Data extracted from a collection
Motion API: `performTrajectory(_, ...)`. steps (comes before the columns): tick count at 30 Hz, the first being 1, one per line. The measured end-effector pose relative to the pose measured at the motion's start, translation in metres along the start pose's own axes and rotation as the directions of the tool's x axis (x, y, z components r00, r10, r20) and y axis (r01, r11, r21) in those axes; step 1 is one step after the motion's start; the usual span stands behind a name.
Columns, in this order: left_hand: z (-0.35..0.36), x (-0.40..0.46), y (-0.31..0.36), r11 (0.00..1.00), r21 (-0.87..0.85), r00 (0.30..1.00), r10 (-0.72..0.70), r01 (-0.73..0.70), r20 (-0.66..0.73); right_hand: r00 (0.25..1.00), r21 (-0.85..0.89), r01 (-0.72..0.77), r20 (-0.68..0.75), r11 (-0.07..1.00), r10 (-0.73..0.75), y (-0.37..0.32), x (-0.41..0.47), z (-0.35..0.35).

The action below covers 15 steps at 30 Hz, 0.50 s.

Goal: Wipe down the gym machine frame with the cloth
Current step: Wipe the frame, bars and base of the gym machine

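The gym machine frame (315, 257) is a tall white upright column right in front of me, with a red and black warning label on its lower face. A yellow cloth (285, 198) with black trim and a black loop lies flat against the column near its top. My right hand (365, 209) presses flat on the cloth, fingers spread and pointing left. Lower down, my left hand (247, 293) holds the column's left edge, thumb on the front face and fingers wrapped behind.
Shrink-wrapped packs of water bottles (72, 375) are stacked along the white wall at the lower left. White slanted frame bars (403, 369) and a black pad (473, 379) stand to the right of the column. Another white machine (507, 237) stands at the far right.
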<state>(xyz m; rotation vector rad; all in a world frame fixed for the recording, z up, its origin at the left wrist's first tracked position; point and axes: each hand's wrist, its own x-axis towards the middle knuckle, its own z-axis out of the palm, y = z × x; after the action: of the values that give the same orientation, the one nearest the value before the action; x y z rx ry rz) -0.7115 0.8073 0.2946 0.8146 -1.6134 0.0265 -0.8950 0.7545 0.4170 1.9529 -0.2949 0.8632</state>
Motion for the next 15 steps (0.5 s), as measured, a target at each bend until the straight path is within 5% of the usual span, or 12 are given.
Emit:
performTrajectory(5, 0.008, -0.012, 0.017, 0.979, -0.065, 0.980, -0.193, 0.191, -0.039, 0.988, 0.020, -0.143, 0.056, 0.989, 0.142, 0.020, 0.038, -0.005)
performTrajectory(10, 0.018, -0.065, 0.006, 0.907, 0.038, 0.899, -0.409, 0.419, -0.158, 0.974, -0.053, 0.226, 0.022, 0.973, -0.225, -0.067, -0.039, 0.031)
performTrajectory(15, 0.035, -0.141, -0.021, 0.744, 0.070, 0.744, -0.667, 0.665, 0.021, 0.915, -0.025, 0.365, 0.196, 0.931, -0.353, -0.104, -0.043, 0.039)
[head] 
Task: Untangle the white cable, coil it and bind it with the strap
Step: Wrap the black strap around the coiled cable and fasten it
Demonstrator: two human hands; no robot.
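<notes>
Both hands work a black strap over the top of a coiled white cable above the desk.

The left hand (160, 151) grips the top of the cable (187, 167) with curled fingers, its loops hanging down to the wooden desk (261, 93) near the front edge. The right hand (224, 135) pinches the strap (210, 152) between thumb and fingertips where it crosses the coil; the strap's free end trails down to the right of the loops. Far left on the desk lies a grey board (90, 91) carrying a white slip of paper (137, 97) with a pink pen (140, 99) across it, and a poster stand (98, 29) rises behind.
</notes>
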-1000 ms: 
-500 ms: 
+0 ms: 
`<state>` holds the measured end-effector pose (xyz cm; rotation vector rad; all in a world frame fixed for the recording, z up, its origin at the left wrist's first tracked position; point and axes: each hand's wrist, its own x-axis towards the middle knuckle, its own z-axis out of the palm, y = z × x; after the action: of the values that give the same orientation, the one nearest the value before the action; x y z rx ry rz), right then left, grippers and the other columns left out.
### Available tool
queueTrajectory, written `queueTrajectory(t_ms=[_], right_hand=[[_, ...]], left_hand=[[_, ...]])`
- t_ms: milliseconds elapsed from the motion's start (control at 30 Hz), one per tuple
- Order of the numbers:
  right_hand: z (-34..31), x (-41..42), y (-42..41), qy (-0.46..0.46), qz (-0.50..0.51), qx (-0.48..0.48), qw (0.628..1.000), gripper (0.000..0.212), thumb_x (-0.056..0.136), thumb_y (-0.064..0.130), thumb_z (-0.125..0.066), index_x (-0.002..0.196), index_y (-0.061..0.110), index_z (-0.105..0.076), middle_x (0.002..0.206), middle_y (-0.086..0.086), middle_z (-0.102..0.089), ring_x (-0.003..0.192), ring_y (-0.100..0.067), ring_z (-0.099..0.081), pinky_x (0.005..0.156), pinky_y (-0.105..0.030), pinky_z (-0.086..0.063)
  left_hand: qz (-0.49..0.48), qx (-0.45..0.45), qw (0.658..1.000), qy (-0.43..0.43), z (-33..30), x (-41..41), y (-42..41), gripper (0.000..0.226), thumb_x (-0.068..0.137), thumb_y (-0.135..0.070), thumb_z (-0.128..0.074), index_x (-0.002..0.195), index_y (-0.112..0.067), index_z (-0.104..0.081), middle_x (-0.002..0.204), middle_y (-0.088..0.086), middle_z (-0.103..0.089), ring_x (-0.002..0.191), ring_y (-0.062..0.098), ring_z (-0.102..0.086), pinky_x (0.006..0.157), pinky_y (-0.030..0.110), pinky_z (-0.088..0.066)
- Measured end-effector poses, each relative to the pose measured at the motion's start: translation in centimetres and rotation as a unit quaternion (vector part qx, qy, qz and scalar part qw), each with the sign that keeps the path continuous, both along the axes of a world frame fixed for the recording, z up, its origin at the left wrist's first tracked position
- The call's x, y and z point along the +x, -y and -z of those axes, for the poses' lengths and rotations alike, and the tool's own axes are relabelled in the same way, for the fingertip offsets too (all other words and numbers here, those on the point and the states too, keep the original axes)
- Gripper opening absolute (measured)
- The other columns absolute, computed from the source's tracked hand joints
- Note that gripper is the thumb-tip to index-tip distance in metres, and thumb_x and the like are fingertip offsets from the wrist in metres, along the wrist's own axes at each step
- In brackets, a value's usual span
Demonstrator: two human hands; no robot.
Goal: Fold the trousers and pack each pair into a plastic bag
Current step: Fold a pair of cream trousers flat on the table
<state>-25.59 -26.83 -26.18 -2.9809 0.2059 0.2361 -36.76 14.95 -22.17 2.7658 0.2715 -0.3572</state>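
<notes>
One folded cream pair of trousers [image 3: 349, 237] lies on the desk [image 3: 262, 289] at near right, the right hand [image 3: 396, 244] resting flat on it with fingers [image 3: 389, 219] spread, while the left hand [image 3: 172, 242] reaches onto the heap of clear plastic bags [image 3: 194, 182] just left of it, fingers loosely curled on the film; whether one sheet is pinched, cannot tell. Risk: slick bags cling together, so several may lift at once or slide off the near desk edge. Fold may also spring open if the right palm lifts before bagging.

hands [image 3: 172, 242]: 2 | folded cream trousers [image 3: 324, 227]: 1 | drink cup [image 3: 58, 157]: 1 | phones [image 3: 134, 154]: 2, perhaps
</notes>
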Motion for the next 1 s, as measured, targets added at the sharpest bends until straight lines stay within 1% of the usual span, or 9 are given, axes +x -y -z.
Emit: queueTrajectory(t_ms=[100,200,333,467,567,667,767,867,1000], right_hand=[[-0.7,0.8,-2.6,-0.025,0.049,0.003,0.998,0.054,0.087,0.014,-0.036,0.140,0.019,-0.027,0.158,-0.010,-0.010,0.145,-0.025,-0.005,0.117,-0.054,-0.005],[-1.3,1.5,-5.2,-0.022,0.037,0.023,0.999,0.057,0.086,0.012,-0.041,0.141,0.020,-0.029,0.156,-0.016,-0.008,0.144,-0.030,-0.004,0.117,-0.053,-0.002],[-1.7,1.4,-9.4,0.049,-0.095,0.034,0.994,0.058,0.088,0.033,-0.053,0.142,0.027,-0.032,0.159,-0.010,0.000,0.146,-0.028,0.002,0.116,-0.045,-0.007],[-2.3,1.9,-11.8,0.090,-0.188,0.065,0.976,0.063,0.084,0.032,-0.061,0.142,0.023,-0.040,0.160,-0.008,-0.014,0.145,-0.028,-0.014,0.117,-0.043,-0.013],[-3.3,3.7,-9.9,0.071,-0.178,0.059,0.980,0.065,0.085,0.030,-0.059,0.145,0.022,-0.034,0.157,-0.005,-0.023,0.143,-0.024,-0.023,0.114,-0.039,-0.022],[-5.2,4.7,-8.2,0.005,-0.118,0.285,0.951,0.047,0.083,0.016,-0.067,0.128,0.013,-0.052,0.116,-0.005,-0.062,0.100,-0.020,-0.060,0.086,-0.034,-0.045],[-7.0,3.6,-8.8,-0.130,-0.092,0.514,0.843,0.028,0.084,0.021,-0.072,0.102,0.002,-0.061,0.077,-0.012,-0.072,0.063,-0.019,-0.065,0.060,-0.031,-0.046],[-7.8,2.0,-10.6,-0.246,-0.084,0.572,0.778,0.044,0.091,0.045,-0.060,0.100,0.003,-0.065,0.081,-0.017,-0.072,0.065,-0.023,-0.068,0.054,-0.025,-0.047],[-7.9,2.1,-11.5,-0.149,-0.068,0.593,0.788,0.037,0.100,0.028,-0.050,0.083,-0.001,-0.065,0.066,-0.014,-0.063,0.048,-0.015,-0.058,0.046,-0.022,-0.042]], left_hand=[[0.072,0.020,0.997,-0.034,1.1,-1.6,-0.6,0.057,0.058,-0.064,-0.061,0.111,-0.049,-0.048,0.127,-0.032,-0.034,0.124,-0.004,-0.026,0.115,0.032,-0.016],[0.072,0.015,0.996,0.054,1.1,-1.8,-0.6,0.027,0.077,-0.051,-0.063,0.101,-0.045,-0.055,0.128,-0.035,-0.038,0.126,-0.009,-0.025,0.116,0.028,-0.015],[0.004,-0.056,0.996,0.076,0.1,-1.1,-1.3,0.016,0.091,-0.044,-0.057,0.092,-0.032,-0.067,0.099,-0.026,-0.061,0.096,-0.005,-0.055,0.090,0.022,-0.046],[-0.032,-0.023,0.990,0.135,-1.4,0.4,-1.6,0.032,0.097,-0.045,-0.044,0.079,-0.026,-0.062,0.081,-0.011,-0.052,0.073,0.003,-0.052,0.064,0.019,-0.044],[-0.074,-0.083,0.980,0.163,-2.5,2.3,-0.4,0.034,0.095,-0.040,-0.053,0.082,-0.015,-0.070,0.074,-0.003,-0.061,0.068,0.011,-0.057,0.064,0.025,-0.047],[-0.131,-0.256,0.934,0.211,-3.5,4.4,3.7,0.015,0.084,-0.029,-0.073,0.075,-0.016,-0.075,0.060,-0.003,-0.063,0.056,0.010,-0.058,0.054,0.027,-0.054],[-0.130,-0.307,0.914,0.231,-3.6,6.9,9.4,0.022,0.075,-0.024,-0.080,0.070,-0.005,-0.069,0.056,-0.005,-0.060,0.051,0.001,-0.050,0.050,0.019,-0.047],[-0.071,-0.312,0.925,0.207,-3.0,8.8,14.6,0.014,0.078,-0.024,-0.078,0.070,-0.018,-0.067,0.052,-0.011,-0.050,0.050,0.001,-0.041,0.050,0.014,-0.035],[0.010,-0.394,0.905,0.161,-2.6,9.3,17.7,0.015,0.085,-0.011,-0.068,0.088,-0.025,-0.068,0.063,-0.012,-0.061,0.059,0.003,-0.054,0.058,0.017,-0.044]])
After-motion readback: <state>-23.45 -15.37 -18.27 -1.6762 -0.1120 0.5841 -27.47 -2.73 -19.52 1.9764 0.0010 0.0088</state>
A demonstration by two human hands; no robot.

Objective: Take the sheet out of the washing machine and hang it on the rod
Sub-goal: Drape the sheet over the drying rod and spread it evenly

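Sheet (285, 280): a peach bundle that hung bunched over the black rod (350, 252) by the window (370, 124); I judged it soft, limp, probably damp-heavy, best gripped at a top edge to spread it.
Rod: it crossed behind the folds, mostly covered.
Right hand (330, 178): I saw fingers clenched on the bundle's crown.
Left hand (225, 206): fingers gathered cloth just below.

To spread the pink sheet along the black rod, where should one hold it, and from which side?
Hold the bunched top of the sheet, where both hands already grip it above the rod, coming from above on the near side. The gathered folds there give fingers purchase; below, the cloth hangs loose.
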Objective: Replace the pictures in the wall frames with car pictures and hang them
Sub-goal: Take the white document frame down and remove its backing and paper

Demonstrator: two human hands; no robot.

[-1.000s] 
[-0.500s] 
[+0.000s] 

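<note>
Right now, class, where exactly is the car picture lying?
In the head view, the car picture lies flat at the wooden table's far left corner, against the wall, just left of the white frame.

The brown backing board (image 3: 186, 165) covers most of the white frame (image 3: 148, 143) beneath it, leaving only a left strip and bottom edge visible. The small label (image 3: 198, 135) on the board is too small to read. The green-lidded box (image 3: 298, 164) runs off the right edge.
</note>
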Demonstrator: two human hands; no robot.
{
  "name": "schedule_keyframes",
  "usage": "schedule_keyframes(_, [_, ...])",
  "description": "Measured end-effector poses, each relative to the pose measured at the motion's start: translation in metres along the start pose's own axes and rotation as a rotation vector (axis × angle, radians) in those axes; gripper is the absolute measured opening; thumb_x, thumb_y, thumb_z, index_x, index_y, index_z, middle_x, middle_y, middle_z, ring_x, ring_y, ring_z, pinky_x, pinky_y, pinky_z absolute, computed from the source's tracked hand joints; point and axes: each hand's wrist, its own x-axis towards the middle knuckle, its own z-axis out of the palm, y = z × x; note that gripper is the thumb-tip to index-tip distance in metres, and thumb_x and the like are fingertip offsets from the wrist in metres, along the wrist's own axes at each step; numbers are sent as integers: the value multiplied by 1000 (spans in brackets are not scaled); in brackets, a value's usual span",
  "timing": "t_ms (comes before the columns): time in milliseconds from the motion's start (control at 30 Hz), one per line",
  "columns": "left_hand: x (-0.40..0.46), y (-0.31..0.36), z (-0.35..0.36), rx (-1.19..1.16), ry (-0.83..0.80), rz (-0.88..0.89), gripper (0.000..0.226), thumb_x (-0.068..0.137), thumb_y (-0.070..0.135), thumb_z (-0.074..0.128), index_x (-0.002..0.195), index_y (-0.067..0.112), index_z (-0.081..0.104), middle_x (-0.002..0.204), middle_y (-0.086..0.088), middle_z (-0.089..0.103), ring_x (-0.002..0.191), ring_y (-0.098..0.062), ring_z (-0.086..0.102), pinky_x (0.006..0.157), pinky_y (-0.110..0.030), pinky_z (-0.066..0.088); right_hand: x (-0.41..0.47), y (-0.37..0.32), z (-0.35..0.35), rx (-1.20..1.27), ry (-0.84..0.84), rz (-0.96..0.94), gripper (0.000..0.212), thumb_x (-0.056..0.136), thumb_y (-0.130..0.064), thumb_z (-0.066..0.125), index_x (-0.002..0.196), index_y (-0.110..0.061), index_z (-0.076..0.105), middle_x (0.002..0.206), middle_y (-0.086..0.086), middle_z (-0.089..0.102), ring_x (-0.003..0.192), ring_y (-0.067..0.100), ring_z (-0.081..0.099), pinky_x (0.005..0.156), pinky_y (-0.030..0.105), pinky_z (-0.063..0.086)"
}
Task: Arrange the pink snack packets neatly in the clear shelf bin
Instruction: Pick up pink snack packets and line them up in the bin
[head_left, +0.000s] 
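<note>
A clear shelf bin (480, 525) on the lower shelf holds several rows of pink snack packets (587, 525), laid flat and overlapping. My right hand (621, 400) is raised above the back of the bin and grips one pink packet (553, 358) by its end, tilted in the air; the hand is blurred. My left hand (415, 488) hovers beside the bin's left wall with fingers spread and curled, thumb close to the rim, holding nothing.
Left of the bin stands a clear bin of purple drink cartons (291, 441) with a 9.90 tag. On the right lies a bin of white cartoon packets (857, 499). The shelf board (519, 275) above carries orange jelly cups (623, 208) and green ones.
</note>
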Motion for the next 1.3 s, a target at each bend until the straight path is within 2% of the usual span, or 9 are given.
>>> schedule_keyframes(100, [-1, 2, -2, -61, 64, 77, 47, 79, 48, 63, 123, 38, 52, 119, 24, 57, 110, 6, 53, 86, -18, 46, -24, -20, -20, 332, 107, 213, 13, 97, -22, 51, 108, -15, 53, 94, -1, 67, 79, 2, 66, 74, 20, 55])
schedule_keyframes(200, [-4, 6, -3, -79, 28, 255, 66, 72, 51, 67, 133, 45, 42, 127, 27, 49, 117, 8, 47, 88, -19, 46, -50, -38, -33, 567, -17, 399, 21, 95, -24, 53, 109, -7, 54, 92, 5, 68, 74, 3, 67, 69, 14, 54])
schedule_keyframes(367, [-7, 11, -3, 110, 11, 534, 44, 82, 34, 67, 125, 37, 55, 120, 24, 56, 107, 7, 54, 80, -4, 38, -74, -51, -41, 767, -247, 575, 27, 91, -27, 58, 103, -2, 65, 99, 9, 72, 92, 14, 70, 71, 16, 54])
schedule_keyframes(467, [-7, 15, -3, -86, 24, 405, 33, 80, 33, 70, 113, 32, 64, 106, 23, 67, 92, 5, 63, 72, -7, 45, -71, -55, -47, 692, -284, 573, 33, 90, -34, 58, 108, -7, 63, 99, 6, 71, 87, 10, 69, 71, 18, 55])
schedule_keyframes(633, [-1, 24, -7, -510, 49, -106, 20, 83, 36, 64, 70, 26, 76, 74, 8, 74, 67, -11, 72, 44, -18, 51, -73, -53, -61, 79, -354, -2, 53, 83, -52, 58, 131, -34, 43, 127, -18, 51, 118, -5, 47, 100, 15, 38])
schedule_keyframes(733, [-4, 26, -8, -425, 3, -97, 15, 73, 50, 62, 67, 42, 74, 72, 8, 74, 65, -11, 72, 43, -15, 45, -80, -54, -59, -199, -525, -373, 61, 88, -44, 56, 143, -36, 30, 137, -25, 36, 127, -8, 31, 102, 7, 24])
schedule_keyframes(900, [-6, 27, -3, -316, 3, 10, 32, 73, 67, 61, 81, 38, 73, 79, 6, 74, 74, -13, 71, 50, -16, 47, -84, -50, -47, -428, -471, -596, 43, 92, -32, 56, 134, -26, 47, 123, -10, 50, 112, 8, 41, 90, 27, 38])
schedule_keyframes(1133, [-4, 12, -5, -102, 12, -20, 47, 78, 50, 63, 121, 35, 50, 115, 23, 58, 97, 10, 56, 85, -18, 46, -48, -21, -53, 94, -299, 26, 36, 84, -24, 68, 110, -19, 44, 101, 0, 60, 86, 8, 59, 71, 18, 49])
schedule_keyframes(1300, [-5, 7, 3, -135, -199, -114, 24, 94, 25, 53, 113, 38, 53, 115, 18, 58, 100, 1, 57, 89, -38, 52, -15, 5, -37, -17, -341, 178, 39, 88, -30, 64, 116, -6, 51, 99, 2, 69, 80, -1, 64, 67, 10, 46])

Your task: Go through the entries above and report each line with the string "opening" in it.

Answer box:
- Gripper opening absolute (measured)
  "description": "Measured end-effector poses, each relative to the pose measured at the motion's start: translation in metres along the start pose's own axes and rotation as a rotation vector (axis × angle, radians) in those axes; gripper is the absolute measured opening; thumb_x, thumb_y, thumb_z, index_x, index_y, index_z, middle_x, middle_y, middle_z, ring_x, ring_y, ring_z, pinky_x, pinky_y, pinky_z absolute, computed from the source's tracked hand joints; point and axes: each hand's wrist, its own x-axis towards the middle knuckle, its own z-axis out of the palm, y = z × x; note that gripper is the thumb-tip to index-tip distance in metres, and thumb_x and the like are fingertip offsets from the wrist in metres, along the wrist's own axes at each step; numbers are sent as integers: the value multiplied by 1000 (spans in brackets are not scaled); in brackets, a value's usual span",

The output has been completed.